The First Woman to Vote in American History

Neatorama presents a guest post from actor, comedian, and voiceover artist Eddie Deezen. Visit Eddie at his website or at Facebook.

According to recent statistics, there are more women voters in America than men. Women, at least in recent years, tend to vote Democrat. Men are, in the main, Republican voters.

The democratic party is currently 57% female. The GOP is just the reverse, with males making up 57% of the party. The biggest single voting block in the United States is now single women, who constitute 25% of our electorate.

Okay, here's a good bar bet question for you: “Who was the first woman in American history to vote in an election?"

The 19th amendment to the Constitution guaranteed women the right to vote. Many people are under the mistaken belief that no woman ever voted before this amendment was passed. Women had actually been voting for many years before the 19th amendment. States and territories had their own laws.

In the year 1869, the governor of the Wyoming territory approved and passed a woman's suffrage bill. And in the following year, a woman named Louisa Ann Swain cast the first vote by a woman in an American election.

Swain was a 70-year-old housewife. She was born Louisa Ann Gardner in 1801 in Norfolk, Virginia. Louisa was the daughter of a sea captain, who sadly was lost at sea when she was seven. Upon his death, she and er mother moved to Charleston, West Virginia.

Louisa’s mother passed away while the two were living in Charleston. She then was shuttled off to live with her uncle in Baltimore, Maryland. In Baltimore, Louisa met Stephen Swain, who operated a chair factory.

The couple soon fell in love and married in 1821. Together, they raised four children. The Swain family moved to Ohio, then Indiana, before finally settling in Laramie, Wyoming. It was in Laramie, when Louisa was almost 70 years old, that she changed forever the course of American politics.
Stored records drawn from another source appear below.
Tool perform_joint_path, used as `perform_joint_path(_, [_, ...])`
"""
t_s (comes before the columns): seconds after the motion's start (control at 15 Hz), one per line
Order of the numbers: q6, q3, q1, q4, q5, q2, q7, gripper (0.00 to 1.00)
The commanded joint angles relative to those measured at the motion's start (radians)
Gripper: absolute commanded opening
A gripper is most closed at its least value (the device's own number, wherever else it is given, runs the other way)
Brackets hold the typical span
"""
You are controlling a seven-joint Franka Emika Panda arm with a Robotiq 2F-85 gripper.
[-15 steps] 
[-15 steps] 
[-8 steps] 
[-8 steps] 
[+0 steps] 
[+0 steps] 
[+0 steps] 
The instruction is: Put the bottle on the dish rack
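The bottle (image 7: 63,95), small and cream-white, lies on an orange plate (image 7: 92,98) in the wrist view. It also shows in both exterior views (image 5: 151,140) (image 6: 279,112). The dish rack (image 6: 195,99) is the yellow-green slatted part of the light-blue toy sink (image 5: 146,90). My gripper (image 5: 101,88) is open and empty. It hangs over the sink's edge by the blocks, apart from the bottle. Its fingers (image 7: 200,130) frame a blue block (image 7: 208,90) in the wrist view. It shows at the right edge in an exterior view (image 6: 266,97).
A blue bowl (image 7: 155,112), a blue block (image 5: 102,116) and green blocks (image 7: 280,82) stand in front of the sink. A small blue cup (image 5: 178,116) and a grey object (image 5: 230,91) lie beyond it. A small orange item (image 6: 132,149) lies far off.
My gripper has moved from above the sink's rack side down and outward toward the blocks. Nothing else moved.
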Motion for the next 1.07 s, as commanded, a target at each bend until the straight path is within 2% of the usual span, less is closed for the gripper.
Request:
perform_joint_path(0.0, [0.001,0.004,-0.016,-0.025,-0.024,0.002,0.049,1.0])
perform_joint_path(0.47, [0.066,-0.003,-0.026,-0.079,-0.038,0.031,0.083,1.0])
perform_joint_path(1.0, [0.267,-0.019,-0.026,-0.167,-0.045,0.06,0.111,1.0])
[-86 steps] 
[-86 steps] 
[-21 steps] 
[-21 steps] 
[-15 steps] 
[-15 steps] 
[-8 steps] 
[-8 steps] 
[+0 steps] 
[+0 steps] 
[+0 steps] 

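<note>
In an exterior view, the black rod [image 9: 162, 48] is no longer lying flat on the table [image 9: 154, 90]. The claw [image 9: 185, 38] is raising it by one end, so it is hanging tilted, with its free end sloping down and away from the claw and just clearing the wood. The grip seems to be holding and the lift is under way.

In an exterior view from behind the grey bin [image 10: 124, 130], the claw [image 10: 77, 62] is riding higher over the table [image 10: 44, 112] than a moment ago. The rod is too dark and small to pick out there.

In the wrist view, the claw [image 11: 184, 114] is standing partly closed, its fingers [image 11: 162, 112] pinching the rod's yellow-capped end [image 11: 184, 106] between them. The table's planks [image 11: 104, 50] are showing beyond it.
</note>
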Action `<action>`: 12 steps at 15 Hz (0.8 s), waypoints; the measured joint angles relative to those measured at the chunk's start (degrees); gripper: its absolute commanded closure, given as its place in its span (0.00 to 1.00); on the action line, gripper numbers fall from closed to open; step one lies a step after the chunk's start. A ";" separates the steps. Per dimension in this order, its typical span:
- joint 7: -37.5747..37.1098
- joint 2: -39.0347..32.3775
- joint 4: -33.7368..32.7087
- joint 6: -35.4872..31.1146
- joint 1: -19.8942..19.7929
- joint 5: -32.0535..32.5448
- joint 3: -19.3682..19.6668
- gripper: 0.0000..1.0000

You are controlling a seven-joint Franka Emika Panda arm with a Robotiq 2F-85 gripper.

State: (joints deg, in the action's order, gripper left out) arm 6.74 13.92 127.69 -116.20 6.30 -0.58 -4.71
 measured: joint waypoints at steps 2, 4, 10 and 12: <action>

On the fine morning of September 6, 1870, Louisa Swain rose early, and put on her apron, bonnet and shawl. She carried a tin bucket with her because she wanted to purchase some yeast from a local merchant. As Louisa passed a local Laramie polling place, she decided to cast a vote.

And in this simple way, history was made.

The Laramie newspaper described Swain as "a gentle, white haired housewife, Quakerish in appearance.” She had to reassure reporters that voting made her no less of a woman. Interestingly, when the first woman ran for president (Victoria Woodhull in 1872), Louisa Swain voted against her.

The first-ever female voter in the United States, Louisa Ann Swain, died on September 25, 1880, in Lutherville, Maryland. On September 6, 2008, Congress officially voted the day to be "Louisa Ann Swain Day" by House Concurrent Resolution 378.


A little disappointed Eddie...not ONE of the women in those pictures is barefoot and pregnant. Not ONE!
I never knew women had been voting long before the 19th Amendment. Interesting.
And not to be mean but ol' Louisa Swain looks like she died about 2 years before that photo was taken. YOWZA!